Problem requirements | Reproduce, from the lines below, exactly the stretch that begins at the line containing "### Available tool" and ends at the line containing "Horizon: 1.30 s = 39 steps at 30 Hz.", both included.

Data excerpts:
▬▬▬▬▬▬▬▬▬▬
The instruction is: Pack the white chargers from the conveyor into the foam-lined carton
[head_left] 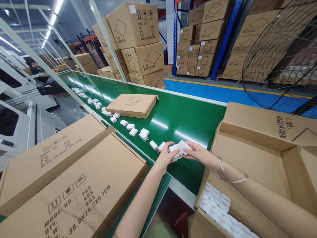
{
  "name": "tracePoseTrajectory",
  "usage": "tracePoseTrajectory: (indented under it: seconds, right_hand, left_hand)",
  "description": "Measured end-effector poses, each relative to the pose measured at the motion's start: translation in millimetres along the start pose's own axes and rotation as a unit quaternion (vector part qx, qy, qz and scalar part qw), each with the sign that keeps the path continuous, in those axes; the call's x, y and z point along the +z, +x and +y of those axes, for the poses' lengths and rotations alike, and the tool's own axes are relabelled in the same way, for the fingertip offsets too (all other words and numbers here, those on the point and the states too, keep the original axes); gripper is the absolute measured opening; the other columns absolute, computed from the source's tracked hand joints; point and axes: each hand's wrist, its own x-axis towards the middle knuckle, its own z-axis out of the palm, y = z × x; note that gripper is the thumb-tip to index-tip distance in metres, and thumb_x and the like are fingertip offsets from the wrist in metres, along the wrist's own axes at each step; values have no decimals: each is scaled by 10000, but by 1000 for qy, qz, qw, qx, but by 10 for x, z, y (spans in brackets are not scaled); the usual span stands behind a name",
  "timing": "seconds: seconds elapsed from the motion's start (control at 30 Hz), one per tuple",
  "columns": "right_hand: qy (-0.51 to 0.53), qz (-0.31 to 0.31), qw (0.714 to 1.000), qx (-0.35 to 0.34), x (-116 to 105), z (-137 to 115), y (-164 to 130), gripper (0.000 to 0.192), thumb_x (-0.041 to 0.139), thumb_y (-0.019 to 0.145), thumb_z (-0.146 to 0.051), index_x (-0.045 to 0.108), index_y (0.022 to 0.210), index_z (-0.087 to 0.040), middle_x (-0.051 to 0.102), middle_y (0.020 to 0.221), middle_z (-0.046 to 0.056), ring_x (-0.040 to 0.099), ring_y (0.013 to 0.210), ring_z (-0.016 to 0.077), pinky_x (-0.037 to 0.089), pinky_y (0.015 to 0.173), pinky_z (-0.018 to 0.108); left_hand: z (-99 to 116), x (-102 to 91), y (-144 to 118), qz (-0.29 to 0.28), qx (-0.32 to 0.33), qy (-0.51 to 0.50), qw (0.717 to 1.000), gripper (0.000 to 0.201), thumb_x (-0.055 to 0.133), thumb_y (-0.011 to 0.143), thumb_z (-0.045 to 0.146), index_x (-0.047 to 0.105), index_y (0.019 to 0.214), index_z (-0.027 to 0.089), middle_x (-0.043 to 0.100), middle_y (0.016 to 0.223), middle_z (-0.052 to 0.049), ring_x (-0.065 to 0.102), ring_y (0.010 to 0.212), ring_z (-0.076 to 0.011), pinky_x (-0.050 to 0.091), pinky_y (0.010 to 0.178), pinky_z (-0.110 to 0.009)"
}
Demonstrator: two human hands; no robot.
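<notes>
Over the near end of the green conveyor belt [188, 122], my left hand [165, 156] is closed around white charger plugs [174, 153]. My right hand [196, 152] meets it from the other side, its fingers gripping another white charger plug [183, 147]. The plugs in both hands touch or nearly touch. Loose white chargers [133, 132] lie in a line along the belt's left side, the closest ones right beside my left hand. Below my right forearm, an open carton [257, 148] holds rows of packed white chargers [220, 206] in its near left corner.
Closed flat cartons [81, 198] lie at the left front. Another flat carton [132, 104] rests on the belt. Stacked boxes [143, 56] stand behind it, with a wire-caged fan [279, 56] at the right. A person [37, 69] is far left.
</notes>
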Motion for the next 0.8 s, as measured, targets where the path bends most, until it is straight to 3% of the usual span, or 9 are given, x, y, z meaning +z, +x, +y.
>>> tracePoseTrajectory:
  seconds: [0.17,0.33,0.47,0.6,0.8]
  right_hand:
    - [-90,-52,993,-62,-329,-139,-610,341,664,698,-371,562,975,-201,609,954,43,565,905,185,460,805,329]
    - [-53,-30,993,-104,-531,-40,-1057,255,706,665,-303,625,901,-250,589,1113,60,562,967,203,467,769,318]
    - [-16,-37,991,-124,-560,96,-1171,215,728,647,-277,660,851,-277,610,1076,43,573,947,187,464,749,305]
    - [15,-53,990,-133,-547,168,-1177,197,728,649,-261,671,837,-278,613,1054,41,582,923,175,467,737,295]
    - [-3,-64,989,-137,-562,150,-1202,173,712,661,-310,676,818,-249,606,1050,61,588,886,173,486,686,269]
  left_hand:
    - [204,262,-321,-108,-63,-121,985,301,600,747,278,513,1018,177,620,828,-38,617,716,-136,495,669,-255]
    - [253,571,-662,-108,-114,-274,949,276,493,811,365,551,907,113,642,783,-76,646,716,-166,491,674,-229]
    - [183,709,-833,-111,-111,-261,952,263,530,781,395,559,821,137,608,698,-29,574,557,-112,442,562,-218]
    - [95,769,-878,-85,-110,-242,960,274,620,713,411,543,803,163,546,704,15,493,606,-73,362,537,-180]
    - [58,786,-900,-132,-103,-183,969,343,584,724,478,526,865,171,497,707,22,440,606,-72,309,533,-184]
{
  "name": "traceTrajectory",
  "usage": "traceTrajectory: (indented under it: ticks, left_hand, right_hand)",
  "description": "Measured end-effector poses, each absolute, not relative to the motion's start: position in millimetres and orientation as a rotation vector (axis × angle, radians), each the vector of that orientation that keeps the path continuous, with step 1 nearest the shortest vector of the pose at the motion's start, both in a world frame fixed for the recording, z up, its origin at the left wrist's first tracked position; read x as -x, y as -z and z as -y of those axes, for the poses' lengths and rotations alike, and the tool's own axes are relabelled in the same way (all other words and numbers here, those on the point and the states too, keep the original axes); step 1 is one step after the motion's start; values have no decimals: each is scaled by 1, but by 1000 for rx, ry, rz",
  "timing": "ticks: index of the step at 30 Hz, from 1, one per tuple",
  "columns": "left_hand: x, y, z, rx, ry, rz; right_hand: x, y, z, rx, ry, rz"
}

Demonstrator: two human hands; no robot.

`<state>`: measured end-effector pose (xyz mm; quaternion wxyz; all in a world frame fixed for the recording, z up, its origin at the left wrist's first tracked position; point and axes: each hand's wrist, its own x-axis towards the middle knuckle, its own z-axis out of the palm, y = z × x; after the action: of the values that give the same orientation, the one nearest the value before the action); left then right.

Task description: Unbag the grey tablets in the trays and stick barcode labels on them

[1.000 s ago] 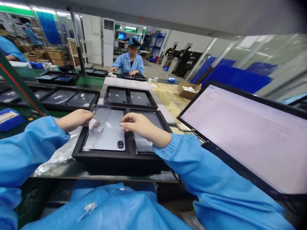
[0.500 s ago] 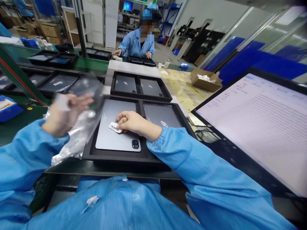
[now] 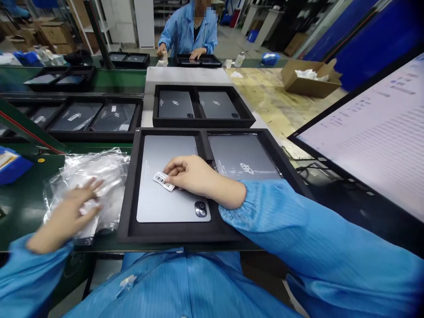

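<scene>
Left hand (image 3: 71,212) is blurred, fingers spread flat on the crumpled clear film (image 3: 96,170) beside the black tray (image 3: 129,212); right hand (image 3: 190,174) pinches a white barcode label (image 3: 163,180) against the bare grey tablet (image 3: 165,198), its sleeve hiding part of the wrapped neighbouring tablet (image 3: 241,154)

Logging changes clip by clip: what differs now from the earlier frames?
The left hand peeled the clear film off the tablet, swung it left and now presses it on the pile. The right hand came down onto the barcode label. The tray stayed put.
</scene>
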<state>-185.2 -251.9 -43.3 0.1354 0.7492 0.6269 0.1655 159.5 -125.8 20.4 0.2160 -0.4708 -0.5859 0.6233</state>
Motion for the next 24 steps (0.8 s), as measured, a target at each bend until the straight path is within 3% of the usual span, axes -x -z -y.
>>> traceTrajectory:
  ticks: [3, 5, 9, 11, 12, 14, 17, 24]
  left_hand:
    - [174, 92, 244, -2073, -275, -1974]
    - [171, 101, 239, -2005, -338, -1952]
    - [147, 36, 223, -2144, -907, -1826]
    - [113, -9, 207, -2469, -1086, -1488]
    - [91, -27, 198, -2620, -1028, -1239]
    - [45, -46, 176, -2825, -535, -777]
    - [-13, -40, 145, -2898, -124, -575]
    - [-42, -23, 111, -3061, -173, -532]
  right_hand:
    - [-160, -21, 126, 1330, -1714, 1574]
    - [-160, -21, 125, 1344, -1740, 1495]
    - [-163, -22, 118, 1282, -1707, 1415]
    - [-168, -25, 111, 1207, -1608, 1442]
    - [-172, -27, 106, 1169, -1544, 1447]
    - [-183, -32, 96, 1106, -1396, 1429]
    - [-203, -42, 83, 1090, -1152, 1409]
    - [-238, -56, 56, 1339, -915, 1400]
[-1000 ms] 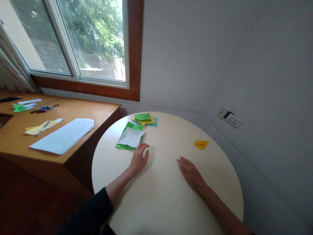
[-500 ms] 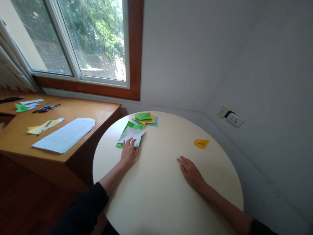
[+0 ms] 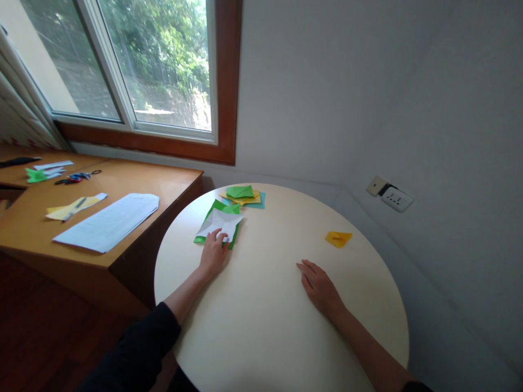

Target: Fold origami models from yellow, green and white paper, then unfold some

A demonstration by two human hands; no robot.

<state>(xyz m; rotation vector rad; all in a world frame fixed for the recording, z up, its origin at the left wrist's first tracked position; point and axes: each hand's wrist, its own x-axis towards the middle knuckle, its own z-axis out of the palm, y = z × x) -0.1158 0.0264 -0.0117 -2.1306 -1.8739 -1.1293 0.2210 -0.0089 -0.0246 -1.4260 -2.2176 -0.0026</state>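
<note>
The left hand [image 3: 213,255] lies flat with fingers extended, its fingertips pressing on the near edge of a creased white paper sheet [image 3: 220,223] that rests on a bright green paper square [image 3: 216,216]; nothing is gripped, only held down. This pair sits toward the left rear part of the round cream-coloured table [image 3: 278,326], close to its rim beside the orange-brown wooden desk [image 3: 134,188]. The right hand [image 3: 321,286] rests palm down and open on bare tabletop, holding nothing, well apart from a small folded yellow paper piece [image 3: 338,238] lying farther out. Risk noted: the white sheet is loose on the green one, and fingertip pressure at one edge alone could drag the top sheet out of register or buckle its existing creases. A second risk is the nearness to the rim, where a sideways slide could carry the paper off toward the desk. Just behind lies a small stack of green, yellow and teal paper squares [image 3: 242,196], near enough that a forward push could disturb it. Containers: none is visible on either surface; all paper lies loose. On the desk are a long white paper sheet [image 3: 108,220], a yellow paper strip [image 3: 73,206], scissors [image 3: 77,177] and green and white paper scraps [image 3: 43,171].
</note>
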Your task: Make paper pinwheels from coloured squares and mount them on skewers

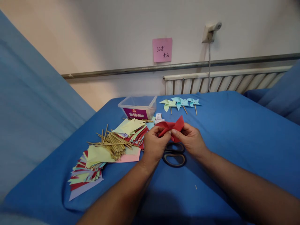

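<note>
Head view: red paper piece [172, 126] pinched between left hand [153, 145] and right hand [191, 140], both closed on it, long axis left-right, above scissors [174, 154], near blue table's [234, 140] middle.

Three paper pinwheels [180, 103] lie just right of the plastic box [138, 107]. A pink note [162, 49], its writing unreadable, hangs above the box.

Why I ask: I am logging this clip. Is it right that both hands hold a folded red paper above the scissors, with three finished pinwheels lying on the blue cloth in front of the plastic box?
Not quite. The head view shows the left hand and right hand holding the red paper above the scissors, but the three pinwheels lie to the right of the plastic box, on the blue cloth.
</note>
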`<state>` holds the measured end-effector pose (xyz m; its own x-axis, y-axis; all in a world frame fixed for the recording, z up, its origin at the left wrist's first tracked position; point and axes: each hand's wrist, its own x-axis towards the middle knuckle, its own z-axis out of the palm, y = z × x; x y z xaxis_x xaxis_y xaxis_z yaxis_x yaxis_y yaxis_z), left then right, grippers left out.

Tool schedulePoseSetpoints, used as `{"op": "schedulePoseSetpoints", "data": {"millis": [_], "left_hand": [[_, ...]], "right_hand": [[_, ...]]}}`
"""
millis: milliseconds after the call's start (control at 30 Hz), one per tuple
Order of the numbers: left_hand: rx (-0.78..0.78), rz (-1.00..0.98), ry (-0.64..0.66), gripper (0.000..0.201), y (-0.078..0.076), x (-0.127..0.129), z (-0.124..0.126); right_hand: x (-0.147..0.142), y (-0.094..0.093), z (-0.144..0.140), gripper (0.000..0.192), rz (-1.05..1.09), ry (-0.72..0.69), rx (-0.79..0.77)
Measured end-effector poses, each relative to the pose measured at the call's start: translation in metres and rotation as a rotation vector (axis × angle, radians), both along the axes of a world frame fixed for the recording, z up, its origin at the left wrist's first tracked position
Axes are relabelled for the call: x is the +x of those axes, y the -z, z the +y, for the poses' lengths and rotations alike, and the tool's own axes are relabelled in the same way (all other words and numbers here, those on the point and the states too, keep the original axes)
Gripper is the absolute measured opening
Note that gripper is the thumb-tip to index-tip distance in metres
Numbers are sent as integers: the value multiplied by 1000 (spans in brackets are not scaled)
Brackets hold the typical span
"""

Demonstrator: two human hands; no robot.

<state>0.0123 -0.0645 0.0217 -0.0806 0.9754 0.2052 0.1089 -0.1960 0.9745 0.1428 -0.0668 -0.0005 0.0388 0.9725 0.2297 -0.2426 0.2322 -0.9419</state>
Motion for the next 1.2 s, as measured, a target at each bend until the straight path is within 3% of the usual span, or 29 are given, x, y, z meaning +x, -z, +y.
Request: {"op": "schedulePoseSetpoints", "data": {"millis": [267, 533, 733, 1200], "left_hand": [[-18, -1, -9, 16, 0, 0, 1], [-13, 71, 23, 17, -6, -1, -4], [0, 82, 57, 17, -4, -3, -4], [5, 113, 3, 12, -3, -2, -4]], "right_hand": [[-1, -3, -1, 25, 26, 2, -34], [15, -4, 4, 28, 112, -192, -118], [18, -8, 5, 25, 93, -174, -91], [10, -8, 4, 30, 73, -94, -102]]}}
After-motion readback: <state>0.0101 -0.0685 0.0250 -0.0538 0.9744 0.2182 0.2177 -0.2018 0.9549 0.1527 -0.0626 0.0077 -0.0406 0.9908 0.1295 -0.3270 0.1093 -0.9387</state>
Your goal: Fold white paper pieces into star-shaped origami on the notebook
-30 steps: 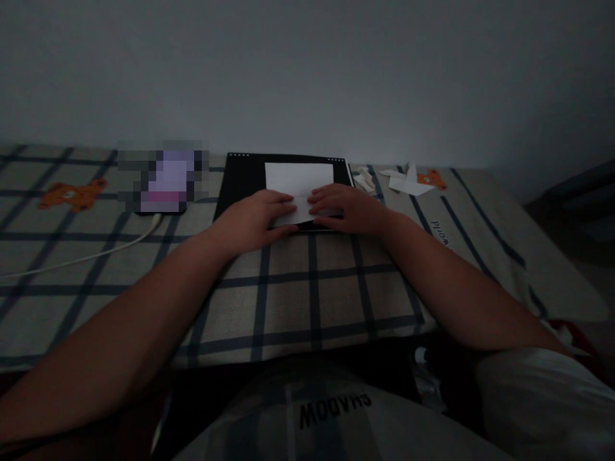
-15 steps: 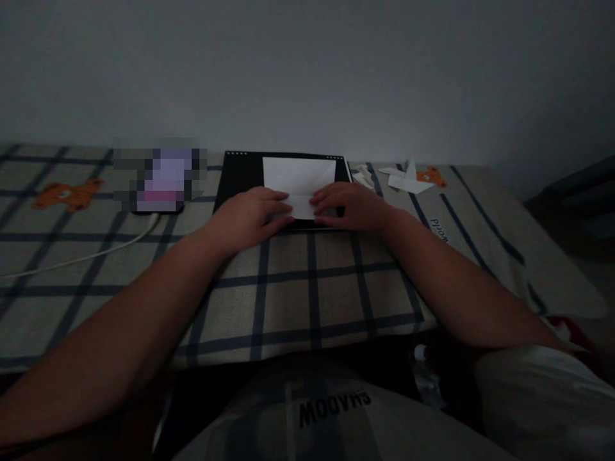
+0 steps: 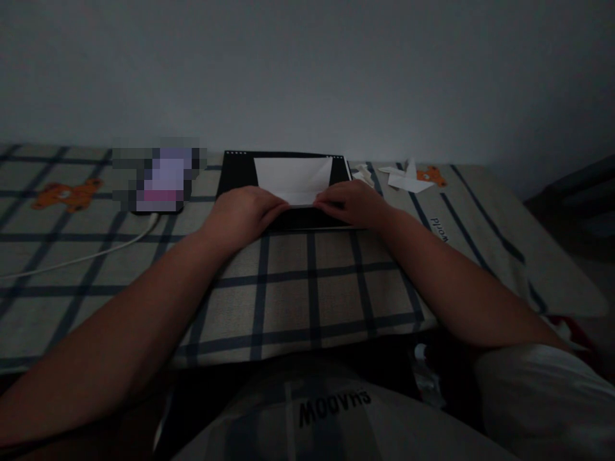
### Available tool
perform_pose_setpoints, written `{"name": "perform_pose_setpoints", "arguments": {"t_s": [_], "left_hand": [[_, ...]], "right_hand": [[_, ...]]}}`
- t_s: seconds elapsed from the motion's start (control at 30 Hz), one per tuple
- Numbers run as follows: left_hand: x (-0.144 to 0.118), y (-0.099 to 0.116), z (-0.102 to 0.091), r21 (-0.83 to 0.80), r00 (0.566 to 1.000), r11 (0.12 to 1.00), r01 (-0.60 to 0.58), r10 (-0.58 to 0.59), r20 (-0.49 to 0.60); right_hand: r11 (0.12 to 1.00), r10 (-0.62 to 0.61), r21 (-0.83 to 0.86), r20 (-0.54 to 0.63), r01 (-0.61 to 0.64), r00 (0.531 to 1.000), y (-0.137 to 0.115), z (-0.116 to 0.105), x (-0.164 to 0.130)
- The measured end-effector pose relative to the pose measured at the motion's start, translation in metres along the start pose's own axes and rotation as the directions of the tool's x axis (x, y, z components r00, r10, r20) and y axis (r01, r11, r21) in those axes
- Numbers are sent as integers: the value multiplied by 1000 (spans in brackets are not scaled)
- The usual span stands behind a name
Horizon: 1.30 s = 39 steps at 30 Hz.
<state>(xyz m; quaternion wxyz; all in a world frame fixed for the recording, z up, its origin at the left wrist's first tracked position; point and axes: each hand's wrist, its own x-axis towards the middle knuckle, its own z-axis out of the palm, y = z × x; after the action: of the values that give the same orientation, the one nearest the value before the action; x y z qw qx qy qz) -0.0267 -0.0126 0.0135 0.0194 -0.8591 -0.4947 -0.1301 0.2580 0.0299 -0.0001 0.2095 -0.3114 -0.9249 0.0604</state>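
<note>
A white sheet of paper [image 3: 293, 178] lies on a black board [image 3: 240, 173] at the far middle of the checked bedspread. My left hand [image 3: 243, 214] grips the paper's near edge at its left side. My right hand [image 3: 353, 203] grips the same edge at its right. The near edge is lifted off the board and the paper's sides slant inward. Both forearms reach across the bedspread from the bottom corners.
A phone [image 3: 161, 182] with a white cable [image 3: 77, 259] lies left of the board. Folded white paper pieces [image 3: 406, 180] sit to the right, near an orange tiger print [image 3: 432, 176]. A wall rises directly behind. The bed edge drops off at the right.
Both hands have slid toward me along the paper and lifted its near edge. The flat rectangle now looks like a raised trapezoid.
</note>
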Motion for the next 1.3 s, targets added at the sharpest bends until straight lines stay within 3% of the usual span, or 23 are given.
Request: {"name": "perform_pose_setpoints", "arguments": {"t_s": [0.13,0.27,0.4,0.5,0.7,1.0,1.3], "left_hand": [[1,3,3,-45,996,999,1,-5,-89],[-1,24,2,-17,978,992,-129,124,-168],[-10,55,7,10,956,958,-288,288,-54],[-17,67,12,40,959,958,-284,284,1],[-18,63,15,48,976,977,-208,204,75],[-16,57,22,19,980,981,-192,191,58],[-14,55,21,-5,978,984,-178,177,108]], "right_hand": [[997,65,-38,12,-65,998,2,1,3],[986,155,-68,15,-153,988,1,2,8],[983,179,-49,-10,-179,984,1,6,10],[984,180,-8,-43,-180,983,4,10,10],[976,217,33,-63,-215,974,9,14,12],[982,163,112,-89,-153,983,16,17,7],[998,60,-2,-95,-61,994,13,13,6]]}}
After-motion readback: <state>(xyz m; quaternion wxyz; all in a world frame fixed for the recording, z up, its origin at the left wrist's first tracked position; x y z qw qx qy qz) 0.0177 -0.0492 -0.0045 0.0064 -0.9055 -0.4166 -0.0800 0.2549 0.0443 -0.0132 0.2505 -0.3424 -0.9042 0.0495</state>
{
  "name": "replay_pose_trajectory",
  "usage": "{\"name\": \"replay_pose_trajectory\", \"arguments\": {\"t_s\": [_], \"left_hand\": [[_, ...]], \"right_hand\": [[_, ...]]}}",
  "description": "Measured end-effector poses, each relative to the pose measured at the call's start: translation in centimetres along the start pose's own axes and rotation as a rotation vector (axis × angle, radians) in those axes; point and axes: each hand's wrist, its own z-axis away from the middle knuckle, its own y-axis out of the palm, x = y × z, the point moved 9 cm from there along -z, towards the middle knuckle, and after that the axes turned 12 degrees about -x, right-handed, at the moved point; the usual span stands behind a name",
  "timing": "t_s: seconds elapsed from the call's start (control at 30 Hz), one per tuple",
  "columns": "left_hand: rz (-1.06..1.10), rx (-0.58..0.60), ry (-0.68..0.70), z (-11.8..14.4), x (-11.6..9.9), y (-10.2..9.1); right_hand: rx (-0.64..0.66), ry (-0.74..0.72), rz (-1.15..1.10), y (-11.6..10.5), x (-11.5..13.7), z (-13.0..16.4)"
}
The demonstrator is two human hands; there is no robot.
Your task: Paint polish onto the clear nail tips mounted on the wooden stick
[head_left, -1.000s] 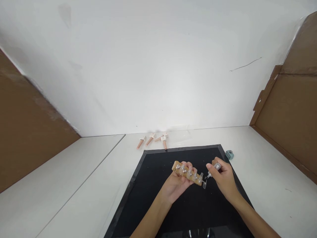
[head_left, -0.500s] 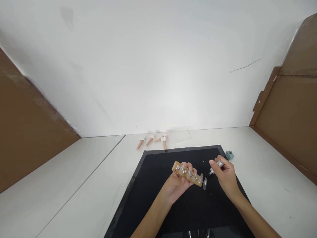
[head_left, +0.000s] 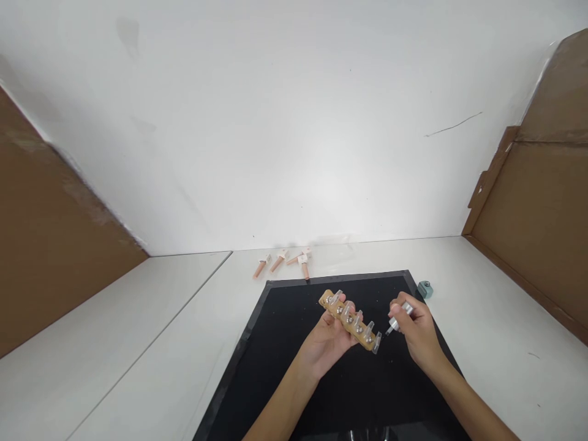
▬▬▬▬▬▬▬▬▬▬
The completed task |
### Available tool
perform_pose_setpoints, written `{"name": "perform_pose_setpoints", "arguments": {"t_s": [_], "left_hand": [[_, ...]], "right_hand": [[_, ...]]}}`
- t_s: seconds elapsed from the motion's start (control at 30 Hz), one per tuple
- Numbers run as follows: left_hand: x (-0.144 to 0.118), y (-0.099 to 0.116), z (-0.102 to 0.091), r21 (-0.83 to 0.80), r00 (0.566 to 1.000), r11 (0.12 to 1.00), r01 (-0.60 to 0.58), r10 (-0.58 to 0.59), r20 (-0.49 to 0.60); right_hand: r11 (0.12 to 1.00), r10 (-0.62 to 0.61), r21 (-0.83 to 0.86), r20 (-0.54 to 0.63), r01 (-0.61 to 0.64), r00 (0.531 to 1.000), y (-0.137 to 0.115), z (-0.116 to 0.105), x (-0.164 to 0.130)
- The measured end-effector pose relative to the pose measured at the motion's start, translation in metres along the start pose's own axes and rotation as the directions of the tool's x axis (x, y, z components r00, r10, r20) and y axis (r01, r11, r21) in those axes
- Numbers are sent as integers: the value multiplied by 1000 (spans in brackets are not scaled)
- The usual span stands behind a name
Horizon: 1.30 s = 39 steps at 30 Hz.

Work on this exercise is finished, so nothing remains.